** INSTRUCTIONS FOR THE TASK **
From the first line of the data below through the line holding "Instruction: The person", write out each line exactly as it stands.

BEGIN MATERIAL SUPPLIED

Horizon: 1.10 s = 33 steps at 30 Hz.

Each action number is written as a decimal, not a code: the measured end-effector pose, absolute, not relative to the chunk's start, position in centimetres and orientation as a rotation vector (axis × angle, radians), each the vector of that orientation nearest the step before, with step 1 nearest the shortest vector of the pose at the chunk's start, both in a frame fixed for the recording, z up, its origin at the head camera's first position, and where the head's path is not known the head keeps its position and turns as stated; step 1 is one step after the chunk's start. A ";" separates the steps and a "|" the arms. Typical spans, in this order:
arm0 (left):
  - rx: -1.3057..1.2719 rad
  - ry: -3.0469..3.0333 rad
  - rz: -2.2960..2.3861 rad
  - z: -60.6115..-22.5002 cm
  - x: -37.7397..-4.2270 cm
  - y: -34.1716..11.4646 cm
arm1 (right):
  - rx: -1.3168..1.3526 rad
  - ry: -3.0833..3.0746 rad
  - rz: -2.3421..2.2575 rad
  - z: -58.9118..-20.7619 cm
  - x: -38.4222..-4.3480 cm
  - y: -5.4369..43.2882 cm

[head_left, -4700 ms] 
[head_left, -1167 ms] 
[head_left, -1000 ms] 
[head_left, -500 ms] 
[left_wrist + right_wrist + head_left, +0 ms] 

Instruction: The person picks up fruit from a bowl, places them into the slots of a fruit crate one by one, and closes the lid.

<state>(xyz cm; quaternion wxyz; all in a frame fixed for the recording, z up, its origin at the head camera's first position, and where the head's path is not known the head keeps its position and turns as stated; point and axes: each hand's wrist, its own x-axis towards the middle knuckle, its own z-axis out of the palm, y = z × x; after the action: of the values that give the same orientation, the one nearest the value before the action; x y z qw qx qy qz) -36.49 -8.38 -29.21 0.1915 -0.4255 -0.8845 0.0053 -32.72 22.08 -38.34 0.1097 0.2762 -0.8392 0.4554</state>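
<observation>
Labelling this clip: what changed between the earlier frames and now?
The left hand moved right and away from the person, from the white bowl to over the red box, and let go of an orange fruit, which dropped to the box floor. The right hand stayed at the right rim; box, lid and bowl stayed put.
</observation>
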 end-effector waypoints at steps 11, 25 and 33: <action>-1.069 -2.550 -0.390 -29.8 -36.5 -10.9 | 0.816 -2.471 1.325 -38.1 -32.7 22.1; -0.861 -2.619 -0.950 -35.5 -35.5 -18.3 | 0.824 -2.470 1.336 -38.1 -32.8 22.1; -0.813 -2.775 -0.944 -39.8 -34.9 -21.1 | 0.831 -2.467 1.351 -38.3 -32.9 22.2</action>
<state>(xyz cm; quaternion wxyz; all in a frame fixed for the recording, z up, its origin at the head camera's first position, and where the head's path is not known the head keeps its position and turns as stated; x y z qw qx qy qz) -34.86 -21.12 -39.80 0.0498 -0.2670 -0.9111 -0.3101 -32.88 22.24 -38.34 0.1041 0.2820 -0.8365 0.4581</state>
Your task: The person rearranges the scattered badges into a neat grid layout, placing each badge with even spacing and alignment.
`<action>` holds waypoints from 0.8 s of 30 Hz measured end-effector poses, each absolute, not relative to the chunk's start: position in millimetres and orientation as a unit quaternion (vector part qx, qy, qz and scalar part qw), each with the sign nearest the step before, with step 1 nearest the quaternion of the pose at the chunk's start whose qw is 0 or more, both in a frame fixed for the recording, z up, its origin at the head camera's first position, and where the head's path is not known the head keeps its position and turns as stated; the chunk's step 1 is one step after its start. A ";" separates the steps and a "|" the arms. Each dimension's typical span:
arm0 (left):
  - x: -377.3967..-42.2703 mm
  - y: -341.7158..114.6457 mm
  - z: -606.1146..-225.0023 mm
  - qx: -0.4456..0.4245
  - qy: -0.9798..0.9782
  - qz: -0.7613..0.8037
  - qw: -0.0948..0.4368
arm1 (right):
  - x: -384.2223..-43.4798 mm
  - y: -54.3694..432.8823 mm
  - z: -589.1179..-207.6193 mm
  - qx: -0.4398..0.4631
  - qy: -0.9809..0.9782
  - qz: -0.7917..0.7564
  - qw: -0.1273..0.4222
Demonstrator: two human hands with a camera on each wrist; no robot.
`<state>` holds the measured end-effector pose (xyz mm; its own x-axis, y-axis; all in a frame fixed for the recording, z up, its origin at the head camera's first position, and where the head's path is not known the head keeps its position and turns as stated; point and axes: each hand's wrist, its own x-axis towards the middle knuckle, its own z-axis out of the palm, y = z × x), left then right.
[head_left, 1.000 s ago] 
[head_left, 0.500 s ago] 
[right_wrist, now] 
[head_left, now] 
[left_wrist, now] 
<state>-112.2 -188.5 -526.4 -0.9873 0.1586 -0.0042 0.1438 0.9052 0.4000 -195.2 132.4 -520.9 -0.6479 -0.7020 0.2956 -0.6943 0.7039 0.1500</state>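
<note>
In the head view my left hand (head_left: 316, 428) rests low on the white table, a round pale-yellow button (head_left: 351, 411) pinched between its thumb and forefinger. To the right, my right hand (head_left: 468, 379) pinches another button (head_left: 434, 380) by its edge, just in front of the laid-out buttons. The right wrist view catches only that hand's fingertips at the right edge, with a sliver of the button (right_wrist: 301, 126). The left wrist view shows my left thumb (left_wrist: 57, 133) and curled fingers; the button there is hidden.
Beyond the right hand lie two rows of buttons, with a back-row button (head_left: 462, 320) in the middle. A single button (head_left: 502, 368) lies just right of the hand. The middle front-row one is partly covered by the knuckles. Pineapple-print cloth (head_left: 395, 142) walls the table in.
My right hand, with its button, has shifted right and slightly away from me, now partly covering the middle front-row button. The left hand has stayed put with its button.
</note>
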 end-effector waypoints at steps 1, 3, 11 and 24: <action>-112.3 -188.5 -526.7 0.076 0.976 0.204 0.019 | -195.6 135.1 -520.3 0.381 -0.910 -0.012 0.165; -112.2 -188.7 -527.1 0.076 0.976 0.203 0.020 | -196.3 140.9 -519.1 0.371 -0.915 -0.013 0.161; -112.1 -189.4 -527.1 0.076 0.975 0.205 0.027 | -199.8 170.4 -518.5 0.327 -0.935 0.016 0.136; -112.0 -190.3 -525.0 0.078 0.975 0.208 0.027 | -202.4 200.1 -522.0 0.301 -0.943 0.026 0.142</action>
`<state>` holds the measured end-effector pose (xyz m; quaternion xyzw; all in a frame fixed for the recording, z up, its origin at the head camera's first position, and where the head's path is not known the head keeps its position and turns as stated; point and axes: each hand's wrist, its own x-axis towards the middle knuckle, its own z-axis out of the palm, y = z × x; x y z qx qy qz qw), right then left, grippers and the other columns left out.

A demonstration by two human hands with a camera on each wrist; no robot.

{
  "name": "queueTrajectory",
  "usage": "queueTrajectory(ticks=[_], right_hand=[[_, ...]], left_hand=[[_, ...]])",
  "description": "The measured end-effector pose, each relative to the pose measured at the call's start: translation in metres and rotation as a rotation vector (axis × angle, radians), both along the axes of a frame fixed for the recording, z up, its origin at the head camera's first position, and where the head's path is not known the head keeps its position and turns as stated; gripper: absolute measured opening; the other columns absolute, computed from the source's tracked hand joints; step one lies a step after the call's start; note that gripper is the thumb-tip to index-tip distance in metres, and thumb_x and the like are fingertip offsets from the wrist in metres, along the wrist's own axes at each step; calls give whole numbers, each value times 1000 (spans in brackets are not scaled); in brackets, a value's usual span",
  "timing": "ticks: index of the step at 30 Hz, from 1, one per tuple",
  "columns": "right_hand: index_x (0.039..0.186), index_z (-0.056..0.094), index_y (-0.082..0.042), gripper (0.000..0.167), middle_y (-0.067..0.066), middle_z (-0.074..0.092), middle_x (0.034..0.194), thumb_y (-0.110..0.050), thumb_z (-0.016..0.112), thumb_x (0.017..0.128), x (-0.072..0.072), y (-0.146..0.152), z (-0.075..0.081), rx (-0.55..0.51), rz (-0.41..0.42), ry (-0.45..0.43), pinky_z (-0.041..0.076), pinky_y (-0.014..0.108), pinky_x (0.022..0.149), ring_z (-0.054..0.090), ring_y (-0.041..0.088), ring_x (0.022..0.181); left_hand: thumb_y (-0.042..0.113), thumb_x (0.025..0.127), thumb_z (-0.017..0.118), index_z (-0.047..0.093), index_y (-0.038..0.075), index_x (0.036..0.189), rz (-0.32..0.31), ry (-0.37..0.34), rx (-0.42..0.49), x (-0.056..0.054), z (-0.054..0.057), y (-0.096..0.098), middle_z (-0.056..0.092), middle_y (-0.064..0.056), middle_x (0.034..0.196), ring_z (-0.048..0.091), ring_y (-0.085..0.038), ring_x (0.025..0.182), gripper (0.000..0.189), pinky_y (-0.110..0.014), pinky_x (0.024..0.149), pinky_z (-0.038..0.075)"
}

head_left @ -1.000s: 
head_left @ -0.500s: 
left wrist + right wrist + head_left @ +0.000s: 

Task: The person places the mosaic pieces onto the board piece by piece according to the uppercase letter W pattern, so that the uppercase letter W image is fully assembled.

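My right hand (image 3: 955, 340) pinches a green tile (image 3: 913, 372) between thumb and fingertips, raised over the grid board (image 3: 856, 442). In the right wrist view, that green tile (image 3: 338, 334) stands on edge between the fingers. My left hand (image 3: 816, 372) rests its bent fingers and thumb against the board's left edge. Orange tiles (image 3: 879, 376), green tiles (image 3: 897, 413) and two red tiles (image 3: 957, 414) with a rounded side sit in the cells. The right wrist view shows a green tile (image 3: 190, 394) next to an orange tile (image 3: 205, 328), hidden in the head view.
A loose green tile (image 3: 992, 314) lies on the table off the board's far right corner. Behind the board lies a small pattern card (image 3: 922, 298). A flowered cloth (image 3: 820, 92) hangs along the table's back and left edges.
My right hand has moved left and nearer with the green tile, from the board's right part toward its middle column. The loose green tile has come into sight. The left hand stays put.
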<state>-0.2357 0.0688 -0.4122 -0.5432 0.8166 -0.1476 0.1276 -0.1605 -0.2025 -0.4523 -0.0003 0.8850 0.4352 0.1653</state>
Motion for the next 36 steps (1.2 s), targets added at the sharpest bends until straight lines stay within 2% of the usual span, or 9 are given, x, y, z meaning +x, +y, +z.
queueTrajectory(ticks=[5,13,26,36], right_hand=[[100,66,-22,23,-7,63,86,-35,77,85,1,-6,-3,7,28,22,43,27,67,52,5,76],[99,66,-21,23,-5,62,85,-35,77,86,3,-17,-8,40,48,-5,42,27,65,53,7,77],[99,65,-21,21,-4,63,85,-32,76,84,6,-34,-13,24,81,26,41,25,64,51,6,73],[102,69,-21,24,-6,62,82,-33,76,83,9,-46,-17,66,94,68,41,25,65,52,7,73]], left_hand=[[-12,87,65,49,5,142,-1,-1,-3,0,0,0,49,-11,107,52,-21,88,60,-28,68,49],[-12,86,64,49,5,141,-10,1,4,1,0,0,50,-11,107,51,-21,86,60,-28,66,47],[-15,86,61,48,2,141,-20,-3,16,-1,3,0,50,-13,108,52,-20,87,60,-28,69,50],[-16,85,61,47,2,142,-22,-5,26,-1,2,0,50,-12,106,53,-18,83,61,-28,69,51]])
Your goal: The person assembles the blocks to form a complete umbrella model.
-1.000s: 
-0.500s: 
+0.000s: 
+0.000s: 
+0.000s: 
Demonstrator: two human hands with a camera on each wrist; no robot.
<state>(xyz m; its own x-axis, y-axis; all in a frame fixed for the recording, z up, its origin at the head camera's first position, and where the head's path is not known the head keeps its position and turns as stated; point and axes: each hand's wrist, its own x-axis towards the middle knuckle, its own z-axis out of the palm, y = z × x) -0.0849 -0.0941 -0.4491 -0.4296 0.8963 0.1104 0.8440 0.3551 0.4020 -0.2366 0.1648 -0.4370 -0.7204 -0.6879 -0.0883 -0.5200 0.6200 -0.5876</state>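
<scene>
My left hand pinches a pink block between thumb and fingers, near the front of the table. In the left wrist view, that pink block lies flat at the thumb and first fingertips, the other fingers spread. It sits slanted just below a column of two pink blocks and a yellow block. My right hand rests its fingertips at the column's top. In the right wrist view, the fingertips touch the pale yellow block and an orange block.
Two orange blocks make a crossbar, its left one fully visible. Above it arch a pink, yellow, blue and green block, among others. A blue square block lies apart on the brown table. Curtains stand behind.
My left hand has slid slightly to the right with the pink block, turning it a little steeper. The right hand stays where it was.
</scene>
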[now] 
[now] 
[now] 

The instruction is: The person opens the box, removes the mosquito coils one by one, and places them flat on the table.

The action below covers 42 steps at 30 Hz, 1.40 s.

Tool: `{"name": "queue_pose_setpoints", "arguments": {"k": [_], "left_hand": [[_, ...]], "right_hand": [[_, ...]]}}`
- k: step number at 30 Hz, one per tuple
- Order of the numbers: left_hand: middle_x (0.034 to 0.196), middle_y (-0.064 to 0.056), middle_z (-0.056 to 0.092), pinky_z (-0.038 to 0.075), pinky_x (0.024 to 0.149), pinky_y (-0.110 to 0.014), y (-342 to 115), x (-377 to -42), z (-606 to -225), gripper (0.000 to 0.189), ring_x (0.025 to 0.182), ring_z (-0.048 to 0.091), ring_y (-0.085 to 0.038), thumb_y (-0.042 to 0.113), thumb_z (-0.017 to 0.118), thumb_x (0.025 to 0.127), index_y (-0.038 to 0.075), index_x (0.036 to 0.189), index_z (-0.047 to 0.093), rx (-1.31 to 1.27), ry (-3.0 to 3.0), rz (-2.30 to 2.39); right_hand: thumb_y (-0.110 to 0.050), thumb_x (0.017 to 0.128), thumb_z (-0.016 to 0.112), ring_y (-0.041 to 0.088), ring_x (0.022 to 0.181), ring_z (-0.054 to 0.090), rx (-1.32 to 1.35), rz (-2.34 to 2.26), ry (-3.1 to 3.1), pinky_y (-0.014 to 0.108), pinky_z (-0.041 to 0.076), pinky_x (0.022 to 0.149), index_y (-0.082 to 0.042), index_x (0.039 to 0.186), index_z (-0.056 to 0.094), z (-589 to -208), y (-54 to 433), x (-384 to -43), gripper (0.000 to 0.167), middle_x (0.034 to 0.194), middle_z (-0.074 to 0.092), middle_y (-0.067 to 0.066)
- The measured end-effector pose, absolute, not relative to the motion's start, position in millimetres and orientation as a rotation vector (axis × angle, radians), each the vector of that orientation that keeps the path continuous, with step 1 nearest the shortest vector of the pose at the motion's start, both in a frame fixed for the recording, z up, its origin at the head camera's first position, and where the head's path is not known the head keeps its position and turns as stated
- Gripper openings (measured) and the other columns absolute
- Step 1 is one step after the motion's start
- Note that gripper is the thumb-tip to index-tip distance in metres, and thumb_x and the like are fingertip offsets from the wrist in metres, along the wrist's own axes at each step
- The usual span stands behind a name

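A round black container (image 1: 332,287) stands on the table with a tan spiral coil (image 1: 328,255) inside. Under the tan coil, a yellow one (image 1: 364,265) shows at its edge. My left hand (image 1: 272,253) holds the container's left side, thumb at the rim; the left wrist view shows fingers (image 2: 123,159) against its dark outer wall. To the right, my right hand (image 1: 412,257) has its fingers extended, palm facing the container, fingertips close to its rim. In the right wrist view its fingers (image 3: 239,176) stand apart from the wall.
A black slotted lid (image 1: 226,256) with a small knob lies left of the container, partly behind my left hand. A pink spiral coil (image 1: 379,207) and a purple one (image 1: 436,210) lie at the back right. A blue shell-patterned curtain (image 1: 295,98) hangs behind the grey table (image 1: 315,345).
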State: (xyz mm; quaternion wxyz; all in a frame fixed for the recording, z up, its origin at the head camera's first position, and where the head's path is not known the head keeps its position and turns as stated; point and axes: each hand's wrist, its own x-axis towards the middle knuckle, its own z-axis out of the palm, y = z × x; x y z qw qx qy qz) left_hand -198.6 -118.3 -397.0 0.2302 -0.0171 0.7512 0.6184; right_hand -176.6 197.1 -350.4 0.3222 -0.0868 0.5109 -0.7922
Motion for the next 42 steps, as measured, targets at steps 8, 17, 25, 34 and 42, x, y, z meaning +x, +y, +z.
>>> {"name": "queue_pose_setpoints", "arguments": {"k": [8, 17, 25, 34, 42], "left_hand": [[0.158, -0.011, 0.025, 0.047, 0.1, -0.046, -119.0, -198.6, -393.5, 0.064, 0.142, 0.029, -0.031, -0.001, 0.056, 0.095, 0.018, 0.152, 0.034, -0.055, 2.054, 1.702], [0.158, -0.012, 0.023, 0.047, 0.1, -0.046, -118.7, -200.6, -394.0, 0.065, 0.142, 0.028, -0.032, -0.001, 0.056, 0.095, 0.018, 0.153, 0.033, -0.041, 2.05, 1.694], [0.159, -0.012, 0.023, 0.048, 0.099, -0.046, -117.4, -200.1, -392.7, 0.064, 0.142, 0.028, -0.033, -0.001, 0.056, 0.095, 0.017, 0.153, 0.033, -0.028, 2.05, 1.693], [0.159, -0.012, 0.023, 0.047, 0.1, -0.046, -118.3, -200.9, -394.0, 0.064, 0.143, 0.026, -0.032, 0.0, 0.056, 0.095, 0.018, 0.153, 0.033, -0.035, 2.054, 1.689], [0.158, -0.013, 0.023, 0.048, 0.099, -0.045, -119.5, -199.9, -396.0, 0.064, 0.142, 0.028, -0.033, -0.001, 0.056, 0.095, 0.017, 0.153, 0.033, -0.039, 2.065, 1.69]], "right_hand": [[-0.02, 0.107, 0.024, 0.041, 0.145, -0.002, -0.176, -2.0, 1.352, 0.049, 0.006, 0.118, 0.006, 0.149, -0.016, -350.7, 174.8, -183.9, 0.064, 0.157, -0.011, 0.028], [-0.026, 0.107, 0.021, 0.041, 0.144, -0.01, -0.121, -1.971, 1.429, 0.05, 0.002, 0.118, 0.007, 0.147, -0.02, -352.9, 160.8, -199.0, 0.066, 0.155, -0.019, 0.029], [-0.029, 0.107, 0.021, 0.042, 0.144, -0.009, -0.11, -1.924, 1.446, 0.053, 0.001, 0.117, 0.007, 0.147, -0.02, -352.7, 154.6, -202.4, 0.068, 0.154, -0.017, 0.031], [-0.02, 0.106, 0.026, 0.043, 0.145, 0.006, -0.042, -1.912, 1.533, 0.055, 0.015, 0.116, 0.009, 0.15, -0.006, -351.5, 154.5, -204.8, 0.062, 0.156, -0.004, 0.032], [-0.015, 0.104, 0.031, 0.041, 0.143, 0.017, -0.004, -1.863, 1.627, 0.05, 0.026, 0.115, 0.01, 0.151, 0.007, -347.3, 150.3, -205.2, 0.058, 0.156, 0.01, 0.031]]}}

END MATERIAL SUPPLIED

** OUTPUT BELOW **
Horizon: 1.10 s = 33 steps at 30 Hz.

Each action number is written as a decimal, not a code: the measured end-effector pose, absolute, not relative to the chunk's start, position in centimetres and orientation as a rotation vector (axis × angle, radians), each the vector of that orientation nearest the step before, with step 1 nearest the shortest vector of the pose at the chunk's start, both in a frame fixed for the recording, z up, its origin at the head camera's first position, and where the head's path is not known the head keeps its position and turns as stated; step 1 is one step after the chunk's start. A ";" separates the steps and a "|" the arms. Typical spans, in this order:
arm0 (left):
  - rx: -1.3057..1.2719 rad
  - ry: -3.0469..3.0333 rad
  - rz: -2.2960..2.3861 rad
  - z: -60.6115..-22.5002 cm
  - x: -37.7397..-4.2270 cm
  - y: -34.1716..11.4646 cm
arm1 (right):
  - rx: -1.3168..1.3526 rad
  - ry: -3.0833..3.0746 rad
  - rz: -2.3421..2.2575 rad
  - z: -58.9118..-20.7619 cm
  - x: -38.4222..-4.3480 cm
  - y: -5.4369..43.2882 cm

[head_left, -4700 ms] 
[head_left, -1167 ms] 
[head_left, -1000 ms] 
[head_left, -500 ms] 
[left_wrist + right_wrist + head_left, +0 ms] 

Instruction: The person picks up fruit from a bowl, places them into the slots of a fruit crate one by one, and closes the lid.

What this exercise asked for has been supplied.